Tuesday, October 9, 2007

the fawlty code

I had a rather nasty hotel in Fez for which I had paid two nights. People were bothering me. I decided to leave a day early. I packed my bag, went to the office, explained to the receptionist that I was leaving early but I did not mind about the payment for the extra night. I started walking away. When I was out in the street the man at reception came running after me. He said something or other about the second night and the patronne. I thought she must want to offer a refund for the unused night. I went back. He put out his hand and said I must pay money for the second night. I said, No, I paid 140 in advance for two nights, it is all in order.

I wanted to get out of there. I went first to the bus station in the Ville Nouvelle, then to the train station, looking for somewhere to go. Finally I bought a ticket for a train to Marrakech that left at 1:50 am. So there were about 7 hours to wait at the station cafe, a quiet, gravelled place with bright lights under which to read. The train came. About an hour into the journey I felt pretty sick, so I got off at the next stop, thinking to find a hotel. The place was not in the guidebook. A taxi driver said he could find me a hotel. He drove through endless empty streets, saying, Look, if we can't find a hotel you can stay with me! So that's OK! He found a couple of places with FNDQ (funduq = hotel) on the wall, both claiming to be full. He talked endlessly. I said we must go back to the station and I would take a train to the next town. We got back to the station at 4.23. A train for Tangiers was already at the platform. There was also a 4.25 scheduled to Casablanca. I bought a ticket and pushed money at this driver who kept talking. Got on the train. Woke in Casablanca. There was a train at 8.50 to Marrakech.

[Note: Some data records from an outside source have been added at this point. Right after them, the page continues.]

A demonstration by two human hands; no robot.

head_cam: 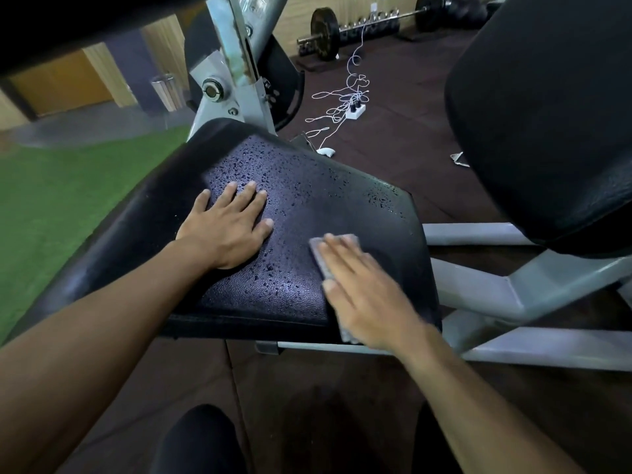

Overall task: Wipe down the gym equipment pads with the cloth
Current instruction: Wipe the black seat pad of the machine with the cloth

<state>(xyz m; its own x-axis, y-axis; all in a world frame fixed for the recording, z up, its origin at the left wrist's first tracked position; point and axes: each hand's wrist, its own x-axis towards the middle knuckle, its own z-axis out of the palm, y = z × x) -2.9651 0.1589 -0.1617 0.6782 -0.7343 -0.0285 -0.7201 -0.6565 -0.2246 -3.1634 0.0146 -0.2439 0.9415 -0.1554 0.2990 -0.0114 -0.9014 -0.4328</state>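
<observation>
Fingers of the right hand (367,295) lie straight, pressing a grey folded cloth (325,254) flat beneath them on the droplet-speckled black vinyl pad (307,186). Left hand (227,227) rests beside it, fingers spread flat on the pad.

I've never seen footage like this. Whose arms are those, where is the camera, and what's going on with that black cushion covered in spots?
There is no robot here: a person wears a camera on the head, so you look down along their own arms. The black cushion is a gym machine pad, and the spots are droplets of liquid on it. The left hand rests flat on the pad, fingers spread. The right hand presses a small grey cloth flat against the pad; it is blurred, which suggests wiping motion. To the right stands another black pad. Behind, on the floor, lie a barbell and a white power strip with tangled cables.
</observation>
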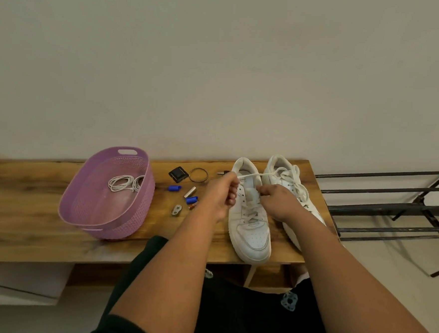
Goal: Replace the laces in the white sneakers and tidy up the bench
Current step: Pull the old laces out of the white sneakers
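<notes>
Both hands grip one white lace (270, 174): the left hand (220, 193) is closed in a fist around one end, the right hand (278, 200) pinches it near the tongue. That lace belongs to the nearer white sneaker (251, 220), toe toward the person, upper eyelets unthreaded. Just beside it on the wooden surface (29, 194) stands the second sneaker (287, 181), loosely laced. A coiled lace (123, 183) lies in the purple basket (80, 203).
</notes>
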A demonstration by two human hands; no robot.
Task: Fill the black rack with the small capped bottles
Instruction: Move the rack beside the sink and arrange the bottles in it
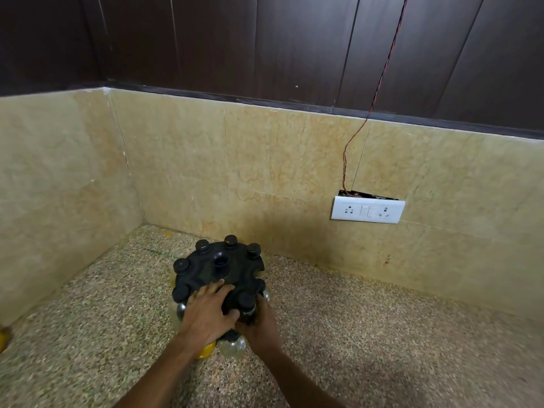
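Note:
A round black rack (223,275) stands on the speckled counter near the back wall, with several black-capped bottles seated around its rim, such as one at the far side (230,240). My left hand (206,313) lies flat on the rack's near edge, fingers spread over it. My right hand (260,325) grips a capped bottle (246,301) at the rack's near right slot. A clear bottle (232,347) and a yellow-filled one (204,353) show below my hands, partly hidden.
Beige marble walls close the counter at the back and left. A white switch and socket plate (368,212) hangs on the back wall with a thin wire (357,136) running up. A yellow object (3,340) sits at the far left edge.

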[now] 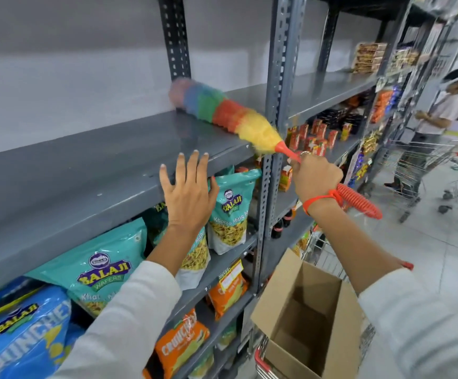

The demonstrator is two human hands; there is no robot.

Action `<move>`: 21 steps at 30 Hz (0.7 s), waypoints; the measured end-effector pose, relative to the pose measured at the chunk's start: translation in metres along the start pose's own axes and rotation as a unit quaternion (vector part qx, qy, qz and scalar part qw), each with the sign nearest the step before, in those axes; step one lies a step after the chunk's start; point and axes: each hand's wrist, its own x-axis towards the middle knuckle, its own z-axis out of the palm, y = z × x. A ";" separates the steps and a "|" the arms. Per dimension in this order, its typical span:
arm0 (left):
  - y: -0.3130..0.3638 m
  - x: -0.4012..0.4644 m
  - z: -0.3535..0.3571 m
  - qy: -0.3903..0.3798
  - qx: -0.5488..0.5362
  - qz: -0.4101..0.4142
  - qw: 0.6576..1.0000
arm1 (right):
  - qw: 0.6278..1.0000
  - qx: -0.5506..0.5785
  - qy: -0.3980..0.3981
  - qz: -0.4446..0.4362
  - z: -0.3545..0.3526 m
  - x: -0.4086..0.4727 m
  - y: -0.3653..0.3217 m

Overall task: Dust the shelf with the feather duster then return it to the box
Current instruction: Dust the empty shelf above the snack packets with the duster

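A rainbow-coloured feather duster (222,110) lies across the bare grey shelf (72,170), its fluffy head blurred near the back upright. My right hand (315,177) is shut on its red ribbed handle, just right of the shelf's front post. My left hand (188,192) is open with fingers spread, its fingertips resting on the shelf's front edge. An open cardboard box (308,315) stands low and to the right, under my right forearm; I see nothing inside it.
Snack bags (96,272) fill the shelves below. A grey slotted post (279,77) divides the shelf bays. The box sits in a red-rimmed shopping cart (262,362). Another person (441,116) stands with a trolley (424,170) in the aisle to the right.
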 end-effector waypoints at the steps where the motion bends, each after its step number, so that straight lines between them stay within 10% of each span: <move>1: 0.004 -0.004 0.000 -0.006 -0.009 0.009 1.000 | 1.000 -0.006 0.002 -0.005 0.005 -0.008 0.001; 10: 0.063 -0.084 0.010 -0.155 -0.117 0.112 0.975 | 0.967 0.059 -0.214 0.123 0.077 -0.144 0.043; 21: 0.120 -0.241 0.033 -0.414 -0.231 0.206 0.856 | 0.868 0.060 -0.372 0.324 0.136 -0.376 0.138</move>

Too tired and hot for more travel, but it seemed stupid to spend a day in a hotel in Casablanca. Took train to Marrakech. Taught two New Zealand children to write their names in Arabic. A man sat down across from me and said he liked the way I was with children and he would love to invite me home to a meal with his family, Moroccans are famous for their hospitality, he explained, he could advise me on how to buy and ship a carpet home, he worked with a government-approved artisanate, he would find me a taxi and a hotel and take me on a short tour and then show me the carpets. I said Thank you, but I am trying to write an article so I must concentrate on my article, and he stood up and walked off.

My guidebook described the Hotel Sharazade as a gem, a haven of calm within the medina. Every hotel I had been to so far had tried some sort of con with the price of the room but perhaps this would be different. I called and asked if they had a single and was told they did. I asked Combien? and heard something that at first I thought was cent cinquante. I said cent cinquante ou deux cent cinquante? The reply appeared to be deux cent cinquante. I said OK. I took a taxi, was dropped two streets from the hotel, dragged my suitcase in.

Three 60-something Australian women stood in reception, distraught. A princess stood at reception, unperturbed. (Think Sybil Fawlty reincarnated as a sweet young Muslim girl.) They had booked rooms by e-mail weeks before. The princess explained that the rooms had been cancelled. They had been sent an e-mail stating that the rooms would be held for them provided they arrived before 2. They had failed to confirm that they would be arriving before 2. One traveller said: But look, I have my e-mail to you here, I say: We will definitely be taking the rooms. The princess explained again that the hotel had then sent its e-mail stating that the rooms would be held if they arrived before 2, and they had failed to confirm, so the reservation had been cancelled. The traveller said: But how was I supposed to know I was supposed to confirm again? The princess said they might have another room, the guesthouse, but not at the same price.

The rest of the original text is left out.